## Work instructions
Every line in the data below from the one containing "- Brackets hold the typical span" down to the one containing "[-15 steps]", both included, must be retyped exactly; no other line is to appear.

□ □ □ □

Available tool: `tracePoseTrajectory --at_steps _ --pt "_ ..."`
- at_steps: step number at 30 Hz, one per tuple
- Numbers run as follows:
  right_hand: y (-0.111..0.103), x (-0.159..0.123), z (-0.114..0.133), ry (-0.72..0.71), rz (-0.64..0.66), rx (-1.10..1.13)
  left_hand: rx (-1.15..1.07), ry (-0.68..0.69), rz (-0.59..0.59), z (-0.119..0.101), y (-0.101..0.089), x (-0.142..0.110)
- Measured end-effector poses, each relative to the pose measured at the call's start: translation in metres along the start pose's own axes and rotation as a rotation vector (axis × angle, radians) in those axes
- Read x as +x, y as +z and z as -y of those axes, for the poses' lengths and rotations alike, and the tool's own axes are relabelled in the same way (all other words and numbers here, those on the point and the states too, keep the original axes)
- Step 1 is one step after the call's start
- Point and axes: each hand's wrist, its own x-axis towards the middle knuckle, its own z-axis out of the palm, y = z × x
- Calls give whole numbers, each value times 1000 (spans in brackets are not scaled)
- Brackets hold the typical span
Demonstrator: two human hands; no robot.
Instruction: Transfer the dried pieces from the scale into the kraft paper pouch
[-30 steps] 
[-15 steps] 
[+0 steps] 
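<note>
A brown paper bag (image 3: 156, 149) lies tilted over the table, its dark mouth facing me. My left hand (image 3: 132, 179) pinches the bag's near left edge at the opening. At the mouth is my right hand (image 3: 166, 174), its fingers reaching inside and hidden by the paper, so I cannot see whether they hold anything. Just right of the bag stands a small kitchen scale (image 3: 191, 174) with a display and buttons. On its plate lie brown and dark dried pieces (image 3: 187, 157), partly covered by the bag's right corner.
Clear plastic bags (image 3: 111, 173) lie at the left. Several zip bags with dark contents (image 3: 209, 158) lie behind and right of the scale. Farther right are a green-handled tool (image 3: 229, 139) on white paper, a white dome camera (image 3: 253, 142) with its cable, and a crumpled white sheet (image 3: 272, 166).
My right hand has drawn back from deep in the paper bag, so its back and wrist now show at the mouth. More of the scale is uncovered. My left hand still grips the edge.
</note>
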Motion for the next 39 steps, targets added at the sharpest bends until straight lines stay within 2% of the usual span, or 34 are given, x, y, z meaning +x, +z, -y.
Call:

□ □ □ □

## Task response
- Brackets hold the typical span
Demonstrator: two human hands; no robot.
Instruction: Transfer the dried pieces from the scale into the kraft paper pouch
[-30 steps] 
[-15 steps] 

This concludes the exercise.